Of all the lines below, return only those starting with the line holding "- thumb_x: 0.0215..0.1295" and going on through the line holding "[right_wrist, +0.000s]", exactly as written.

[Source records]
§

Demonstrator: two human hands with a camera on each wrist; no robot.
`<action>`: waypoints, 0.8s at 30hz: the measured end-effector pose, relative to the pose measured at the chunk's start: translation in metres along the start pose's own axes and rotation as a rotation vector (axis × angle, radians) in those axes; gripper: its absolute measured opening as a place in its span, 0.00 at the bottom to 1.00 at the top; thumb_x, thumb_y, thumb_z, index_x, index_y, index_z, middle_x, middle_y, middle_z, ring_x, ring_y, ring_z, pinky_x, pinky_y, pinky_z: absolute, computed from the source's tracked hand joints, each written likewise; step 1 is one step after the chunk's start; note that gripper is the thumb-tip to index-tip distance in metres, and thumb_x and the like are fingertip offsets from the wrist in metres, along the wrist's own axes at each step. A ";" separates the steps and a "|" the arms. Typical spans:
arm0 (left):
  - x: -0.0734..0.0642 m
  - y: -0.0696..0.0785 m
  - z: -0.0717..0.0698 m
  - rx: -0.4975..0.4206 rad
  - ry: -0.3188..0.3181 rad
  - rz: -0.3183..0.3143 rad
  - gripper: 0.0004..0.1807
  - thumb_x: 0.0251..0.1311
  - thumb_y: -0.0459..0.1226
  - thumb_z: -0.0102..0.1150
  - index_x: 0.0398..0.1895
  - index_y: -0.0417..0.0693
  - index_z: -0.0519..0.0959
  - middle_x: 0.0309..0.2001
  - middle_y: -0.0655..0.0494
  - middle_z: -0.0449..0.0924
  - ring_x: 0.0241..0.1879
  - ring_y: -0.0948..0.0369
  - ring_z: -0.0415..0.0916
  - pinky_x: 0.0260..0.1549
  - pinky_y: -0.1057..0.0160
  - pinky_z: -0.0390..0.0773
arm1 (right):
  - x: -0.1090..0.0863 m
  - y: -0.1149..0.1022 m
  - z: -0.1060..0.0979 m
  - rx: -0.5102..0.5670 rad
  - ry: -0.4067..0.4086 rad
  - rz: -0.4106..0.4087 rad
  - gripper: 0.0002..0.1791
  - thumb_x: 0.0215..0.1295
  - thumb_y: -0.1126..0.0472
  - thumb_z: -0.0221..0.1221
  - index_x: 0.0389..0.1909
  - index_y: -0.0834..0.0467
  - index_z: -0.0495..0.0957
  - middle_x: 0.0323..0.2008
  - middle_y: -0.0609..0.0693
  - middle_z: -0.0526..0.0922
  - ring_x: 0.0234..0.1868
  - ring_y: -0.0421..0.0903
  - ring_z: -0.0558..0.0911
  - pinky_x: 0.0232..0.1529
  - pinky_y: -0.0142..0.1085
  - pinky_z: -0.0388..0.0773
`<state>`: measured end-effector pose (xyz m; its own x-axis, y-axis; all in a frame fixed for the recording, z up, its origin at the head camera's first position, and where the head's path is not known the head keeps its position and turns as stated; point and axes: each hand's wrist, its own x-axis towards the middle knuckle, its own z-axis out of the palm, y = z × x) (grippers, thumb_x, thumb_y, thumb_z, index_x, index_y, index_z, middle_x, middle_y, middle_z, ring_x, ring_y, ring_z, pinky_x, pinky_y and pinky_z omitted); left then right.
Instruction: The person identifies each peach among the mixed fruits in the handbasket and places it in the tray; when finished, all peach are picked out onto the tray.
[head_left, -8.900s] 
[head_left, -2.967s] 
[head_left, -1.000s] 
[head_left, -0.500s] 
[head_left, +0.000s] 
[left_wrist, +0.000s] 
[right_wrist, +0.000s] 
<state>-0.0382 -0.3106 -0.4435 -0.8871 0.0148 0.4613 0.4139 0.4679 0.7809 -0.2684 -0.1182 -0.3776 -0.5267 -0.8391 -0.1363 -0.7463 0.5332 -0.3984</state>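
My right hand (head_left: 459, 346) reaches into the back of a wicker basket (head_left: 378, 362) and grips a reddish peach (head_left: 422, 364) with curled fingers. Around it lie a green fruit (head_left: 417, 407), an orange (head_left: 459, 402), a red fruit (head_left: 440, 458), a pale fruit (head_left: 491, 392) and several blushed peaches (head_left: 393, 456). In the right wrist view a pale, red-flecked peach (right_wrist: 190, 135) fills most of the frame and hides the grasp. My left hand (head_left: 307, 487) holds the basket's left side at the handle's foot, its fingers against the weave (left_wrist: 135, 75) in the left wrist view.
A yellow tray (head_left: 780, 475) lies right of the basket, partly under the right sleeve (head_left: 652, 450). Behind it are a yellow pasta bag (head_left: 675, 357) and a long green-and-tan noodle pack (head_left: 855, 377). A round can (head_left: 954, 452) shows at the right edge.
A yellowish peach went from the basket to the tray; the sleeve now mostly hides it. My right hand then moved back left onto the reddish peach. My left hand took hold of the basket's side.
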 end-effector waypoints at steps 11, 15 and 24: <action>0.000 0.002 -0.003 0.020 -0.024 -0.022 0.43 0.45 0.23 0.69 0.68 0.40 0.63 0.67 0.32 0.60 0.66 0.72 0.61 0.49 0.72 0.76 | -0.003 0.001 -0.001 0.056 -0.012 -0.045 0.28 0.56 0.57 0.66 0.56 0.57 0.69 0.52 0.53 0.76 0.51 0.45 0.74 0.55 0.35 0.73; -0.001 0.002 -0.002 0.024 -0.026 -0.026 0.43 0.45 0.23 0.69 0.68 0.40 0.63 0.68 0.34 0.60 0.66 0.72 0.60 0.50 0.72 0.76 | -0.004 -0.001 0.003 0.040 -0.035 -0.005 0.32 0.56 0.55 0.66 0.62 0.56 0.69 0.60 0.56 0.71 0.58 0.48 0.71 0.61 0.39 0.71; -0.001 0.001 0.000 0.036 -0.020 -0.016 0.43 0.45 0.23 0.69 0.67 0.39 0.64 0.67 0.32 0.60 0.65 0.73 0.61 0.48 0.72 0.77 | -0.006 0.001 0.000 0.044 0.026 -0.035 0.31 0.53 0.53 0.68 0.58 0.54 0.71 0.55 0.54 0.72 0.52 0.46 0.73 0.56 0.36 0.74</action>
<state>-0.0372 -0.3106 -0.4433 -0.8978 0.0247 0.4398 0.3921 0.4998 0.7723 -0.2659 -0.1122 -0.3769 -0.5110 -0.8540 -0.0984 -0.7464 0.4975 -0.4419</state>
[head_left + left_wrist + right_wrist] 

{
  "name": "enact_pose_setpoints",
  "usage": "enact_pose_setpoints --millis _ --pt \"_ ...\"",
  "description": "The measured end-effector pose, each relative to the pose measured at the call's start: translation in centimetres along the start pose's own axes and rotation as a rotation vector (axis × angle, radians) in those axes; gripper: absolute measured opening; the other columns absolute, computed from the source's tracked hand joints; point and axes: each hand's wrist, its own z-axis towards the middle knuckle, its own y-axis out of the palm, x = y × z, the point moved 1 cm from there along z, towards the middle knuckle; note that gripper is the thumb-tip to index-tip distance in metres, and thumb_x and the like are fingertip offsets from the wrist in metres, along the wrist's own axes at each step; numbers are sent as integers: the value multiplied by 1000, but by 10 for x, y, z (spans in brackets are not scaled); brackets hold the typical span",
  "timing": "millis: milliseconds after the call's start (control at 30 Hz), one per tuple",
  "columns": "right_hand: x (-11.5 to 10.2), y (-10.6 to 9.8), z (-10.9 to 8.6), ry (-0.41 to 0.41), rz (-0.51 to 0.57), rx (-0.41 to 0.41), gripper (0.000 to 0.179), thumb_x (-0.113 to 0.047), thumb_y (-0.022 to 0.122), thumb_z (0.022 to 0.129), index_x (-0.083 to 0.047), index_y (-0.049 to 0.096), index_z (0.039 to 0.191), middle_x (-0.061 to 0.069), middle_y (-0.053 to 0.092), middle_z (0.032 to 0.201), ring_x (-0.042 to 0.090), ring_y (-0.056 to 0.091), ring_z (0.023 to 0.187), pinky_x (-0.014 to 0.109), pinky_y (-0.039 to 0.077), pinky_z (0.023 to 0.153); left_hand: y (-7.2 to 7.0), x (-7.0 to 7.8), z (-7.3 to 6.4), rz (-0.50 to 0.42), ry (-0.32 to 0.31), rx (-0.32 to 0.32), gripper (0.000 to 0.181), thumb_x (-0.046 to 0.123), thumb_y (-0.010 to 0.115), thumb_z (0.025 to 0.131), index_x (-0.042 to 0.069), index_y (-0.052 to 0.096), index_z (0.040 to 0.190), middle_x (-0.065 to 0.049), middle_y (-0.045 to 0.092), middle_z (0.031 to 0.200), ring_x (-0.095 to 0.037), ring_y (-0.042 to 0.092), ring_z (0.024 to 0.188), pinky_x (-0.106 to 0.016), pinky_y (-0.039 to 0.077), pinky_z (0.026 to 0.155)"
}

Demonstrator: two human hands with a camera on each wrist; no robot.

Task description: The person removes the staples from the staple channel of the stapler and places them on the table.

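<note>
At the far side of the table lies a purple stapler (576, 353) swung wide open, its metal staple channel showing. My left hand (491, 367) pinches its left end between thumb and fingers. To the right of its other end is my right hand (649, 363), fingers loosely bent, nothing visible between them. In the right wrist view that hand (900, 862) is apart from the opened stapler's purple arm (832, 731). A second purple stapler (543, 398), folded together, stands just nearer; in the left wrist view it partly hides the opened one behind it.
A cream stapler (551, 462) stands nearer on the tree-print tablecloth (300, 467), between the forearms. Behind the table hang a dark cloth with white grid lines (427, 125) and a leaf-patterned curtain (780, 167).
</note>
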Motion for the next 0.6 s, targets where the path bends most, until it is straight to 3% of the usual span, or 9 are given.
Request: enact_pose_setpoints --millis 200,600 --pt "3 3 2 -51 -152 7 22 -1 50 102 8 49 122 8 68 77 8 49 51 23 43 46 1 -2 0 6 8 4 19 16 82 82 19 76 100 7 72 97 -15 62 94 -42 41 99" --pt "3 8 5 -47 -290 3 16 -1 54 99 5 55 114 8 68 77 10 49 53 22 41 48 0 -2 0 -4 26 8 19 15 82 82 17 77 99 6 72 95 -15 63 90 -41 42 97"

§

### SOLUTION TO THE EXERCISE
  - thumb_x: 0.0215..0.1295
  - thumb_y: -0.1126..0.0472
  - thumb_z: -0.0221..0.1221
  - index_x: 0.0389..0.1909
  - index_y: -0.0834..0.0467
  - index_z: -0.0495..0.0957
  - middle_x: 0.0323..0.2008
  - middle_y: -0.0609..0.0693
  - middle_z: -0.0526..0.0922
  - ring_x: 0.0234..0.1868
  - ring_y: -0.0421..0.0903
  - ring_z: -0.0558..0.0911
  - pinky_x: 0.0232..0.1529
  - pinky_y: -0.0142..0.1085
  - pinky_z: -0.0388..0.0773
`<state>`: measured end-effector pose (xyz m; its own x-axis, y-axis; all in a frame fixed for the recording, z up, its origin at the head camera's first position, and where the head's path is not known the head keeps its position and turns as stated; point and axes: each hand's wrist, its own x-axis towards the middle knuckle, its own z-axis out of the palm, y = z × x) (grippers, thumb_x, thumb_y, thumb_z, index_x, index_y, index_z, middle_x, middle_y, middle_z, ring_x, ring_y, ring_z, pinky_x, pinky_y and pinky_z omitted); left then right.
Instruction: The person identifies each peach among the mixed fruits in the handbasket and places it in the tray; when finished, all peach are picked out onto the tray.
[head_left, -8.900s] 
[head_left, -2.967s] 
[head_left, -1.000s] 
[head_left, -0.500s] 
[head_left, +0.000s] 
[left_wrist, +0.000s] 
[right_wrist, +0.000s] 

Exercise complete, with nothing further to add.